Your task. What is needed is an exact copy of the lines in the listing below, from the one with "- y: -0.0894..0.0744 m" up to and including the one with "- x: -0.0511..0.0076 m", with no other lines.

The data.
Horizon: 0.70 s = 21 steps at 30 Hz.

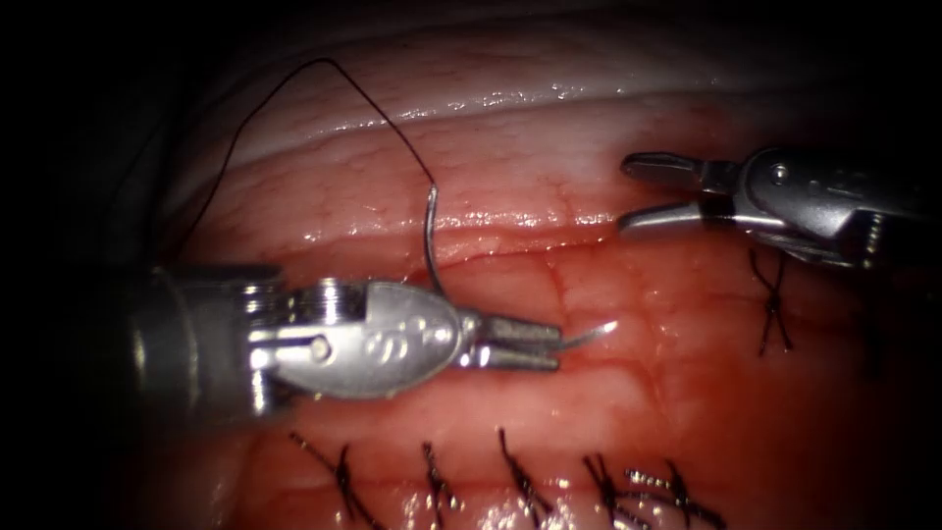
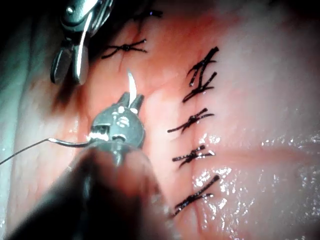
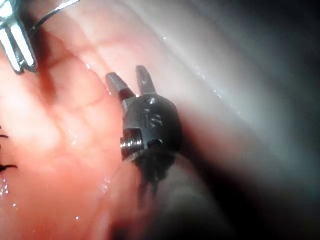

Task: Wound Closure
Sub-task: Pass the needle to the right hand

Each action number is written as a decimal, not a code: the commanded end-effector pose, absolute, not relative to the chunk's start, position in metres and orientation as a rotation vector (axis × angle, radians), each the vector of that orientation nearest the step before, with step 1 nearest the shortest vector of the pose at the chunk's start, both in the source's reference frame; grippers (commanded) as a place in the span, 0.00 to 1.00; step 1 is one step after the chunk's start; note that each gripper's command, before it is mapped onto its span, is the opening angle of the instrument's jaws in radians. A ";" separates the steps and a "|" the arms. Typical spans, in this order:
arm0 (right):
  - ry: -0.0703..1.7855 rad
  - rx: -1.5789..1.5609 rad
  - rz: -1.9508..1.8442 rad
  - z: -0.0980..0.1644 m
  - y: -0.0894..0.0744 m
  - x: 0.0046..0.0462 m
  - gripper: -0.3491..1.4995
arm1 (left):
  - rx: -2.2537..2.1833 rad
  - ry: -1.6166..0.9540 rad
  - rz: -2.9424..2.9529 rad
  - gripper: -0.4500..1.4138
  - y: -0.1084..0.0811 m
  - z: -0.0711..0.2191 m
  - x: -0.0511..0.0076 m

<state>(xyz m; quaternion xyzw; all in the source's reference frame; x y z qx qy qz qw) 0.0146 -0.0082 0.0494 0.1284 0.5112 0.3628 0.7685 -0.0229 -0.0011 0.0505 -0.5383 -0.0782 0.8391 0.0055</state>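
My left tool (image 1: 556,348) reaches in from the left, shut on the curved needle (image 1: 589,335) close to its pointed end. The short tip sticks out past the jaws, free above the tissue (image 1: 589,285). The needle's body arcs back behind the tool head and rises to its tail (image 1: 431,211). From there black thread (image 1: 324,62) loops up and down to the left. My right tool (image 1: 626,197) hovers at the upper right, open and holding nothing. The left wrist view has the left tool (image 2: 131,102), the needle tip (image 2: 131,85) and the right tool (image 2: 67,67). The right tool (image 3: 130,80) is open in its own wrist view.
A row of several black knotted stitches (image 1: 520,481) runs along the lower edge, also seen in the left wrist view as stitches (image 2: 195,120). Another stitch (image 1: 773,309) sits under the right tool's shaft. A thin cut line (image 1: 510,253) crosses the tissue just above the left tool.
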 end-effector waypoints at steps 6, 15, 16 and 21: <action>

Exercise answer.
  - y: -0.0894..0.0744 m
  - x: 0.0046..0.0462 m
  - gripper: -0.3491..1.4995
arm1 (left):
  - rx: -2.2537..2.1833 rad
  - ry: -1.6166..0.9540 rad
  - rz: -2.9424..2.9529 rad
  - gripper: -0.4500..1.4138
  - y: -0.1084..0.0811 m
  - z: -0.0711..0.2191 m
  - x: -0.0511..0.0076 m

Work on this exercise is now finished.